Plus, the action is not there for action's sake, but to further explore the savagery of the world and the toll it takes on Spear and Fang. They would rather do literally anything other than fight, but this is what the world pushes them to, and the show makes it a point to showcase the sadness in their eyes at having lost any semblance of a normal life. Primal manages to accomplish this without any lines of dialogue. That isn’t new for this series, but what is new this season is a sense of being out of time, with Spear and Fang encountering more advanced civilizations than they could have dreamt of, which expands the Conan the Barbarian-inspired pulpy world in fascinating ways.

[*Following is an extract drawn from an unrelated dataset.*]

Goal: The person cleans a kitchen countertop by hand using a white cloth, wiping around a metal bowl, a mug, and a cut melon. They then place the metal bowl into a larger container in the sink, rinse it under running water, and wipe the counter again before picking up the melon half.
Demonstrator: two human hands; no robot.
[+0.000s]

Most importantly, it uses these encounters with more advanced creatures to illustrate Fang and Spear’s realization that there is no place for them in a world that is slowly outgrowing savagery. They can't find peaceful happiness or achieve a sedentary life, and that dawning truth is devastating.
Tartakovsky has tested the limitations of what 2D TV animation can do for over 20 years, but Primal shows that he is not done yet, pushing boundaries of genre, of animation, and of storytelling. The director and animator still has plenty of tricks up his sleeve, and our TVs are much better for it.
Primal Season 2 is watching maestro Genndy Tartakovsky play with every technique and trick animation has to offer, pushing boundaries of what 2D animation can do on TV. The two-episode premiere continues to be a showcase for exquisite animation and sound design, with brutal action scenes. This season adds an overarching story that expands on the world of the show in fascinating anachronistic ways that still deepen the arc of its characters, all without dialogue.